# [Exercise requirements]
From the first line to the last, give the data again exactly.

# [Available data]
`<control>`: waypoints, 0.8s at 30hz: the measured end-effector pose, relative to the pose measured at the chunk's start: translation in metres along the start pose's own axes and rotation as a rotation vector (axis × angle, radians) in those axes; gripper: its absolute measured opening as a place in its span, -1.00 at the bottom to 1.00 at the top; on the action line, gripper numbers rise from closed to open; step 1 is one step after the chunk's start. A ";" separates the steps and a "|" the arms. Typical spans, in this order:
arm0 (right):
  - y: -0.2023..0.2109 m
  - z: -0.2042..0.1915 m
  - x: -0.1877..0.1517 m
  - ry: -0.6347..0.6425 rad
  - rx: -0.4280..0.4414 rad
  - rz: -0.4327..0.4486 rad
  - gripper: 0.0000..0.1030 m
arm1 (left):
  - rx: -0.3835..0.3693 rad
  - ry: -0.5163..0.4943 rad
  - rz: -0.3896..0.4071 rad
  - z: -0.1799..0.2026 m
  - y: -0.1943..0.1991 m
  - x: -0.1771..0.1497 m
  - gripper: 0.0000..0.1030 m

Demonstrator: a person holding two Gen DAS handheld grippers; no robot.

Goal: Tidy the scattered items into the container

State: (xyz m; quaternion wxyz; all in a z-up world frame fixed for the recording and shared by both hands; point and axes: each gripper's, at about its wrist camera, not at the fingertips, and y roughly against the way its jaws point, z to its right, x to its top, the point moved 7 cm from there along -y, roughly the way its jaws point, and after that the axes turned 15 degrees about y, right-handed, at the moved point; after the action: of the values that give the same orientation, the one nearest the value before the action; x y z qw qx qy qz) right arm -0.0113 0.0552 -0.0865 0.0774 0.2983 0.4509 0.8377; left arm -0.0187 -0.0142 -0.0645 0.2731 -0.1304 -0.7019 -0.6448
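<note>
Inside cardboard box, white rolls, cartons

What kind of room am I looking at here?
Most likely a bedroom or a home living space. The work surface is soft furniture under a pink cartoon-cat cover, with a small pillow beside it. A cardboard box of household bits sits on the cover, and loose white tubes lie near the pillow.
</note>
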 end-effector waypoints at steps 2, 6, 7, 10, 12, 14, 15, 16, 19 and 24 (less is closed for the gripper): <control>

# [Problem solution]
`<control>`: waypoints, 0.8s at 30hz: the measured end-effector pose, relative to the pose measured at the chunk's start: translation in metres along the start pose's own axes and rotation as a rotation vector (axis × angle, radians) in those axes; gripper: its absolute measured opening as a place in its span, -1.00 at the bottom to 1.00 at the top; on the action line, gripper numbers rise from closed to open; step 1 is one step after the chunk's start. A ";" separates the steps and a "|" the arms. Typical spans, in this order:
arm0 (right):
  - y: -0.2023..0.2109 m
  - z: -0.2042..0.1915 m
  - x: -0.1877..0.1517 m
  - ry: -0.6347..0.6425 rad
  - rx: -0.4280..0.4414 rad
  - rz: -0.4327..0.4486 rad
  - gripper: 0.0000..0.1030 m
arm1 (left):
  - rx: -0.3835..0.3693 rad
  - ry: -0.5163..0.4943 rad
  - rz: -0.3896..0.4071 rad
  - z: -0.1799..0.2026 m
  - y: -0.1943..0.1991 m
  - x: -0.1771..0.1497 m
  - gripper: 0.0000..0.1030 m

Demonstrator: a person holding two Gen DAS handheld grippers; no robot.

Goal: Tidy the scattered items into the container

State: (xyz m; quaternion wxyz; all in a z-up world frame fixed for the recording and shared by both hands; point and axes: each gripper's, at about its wrist camera, not at the fingertips, and y roughly against the way its jaws point, z to its right, x to its top, the point moved 7 cm from there along -y, roughly the way its jaws point, and after that the axes turned 15 degrees about y, right-handed, at the moved point; after the action: of the values that give the same orientation, the one nearest the value before the action; x y z qw qx qy qz) right arm -0.0113 0.0552 -0.0865 0.0774 0.2983 0.4509 0.8377; left arm -0.0187 -0.0142 -0.0645 0.2731 -0.1304 -0.7019 -0.6448
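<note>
Inside cardboard box, white rolls, cartons

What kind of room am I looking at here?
Most likely a bedroom or a home living space. The work surface is soft furniture under a pink cartoon-cat cover, with a small pillow beside it. A cardboard box of household bits sits on the cover, and loose white tubes lie near the pillow.
</note>
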 end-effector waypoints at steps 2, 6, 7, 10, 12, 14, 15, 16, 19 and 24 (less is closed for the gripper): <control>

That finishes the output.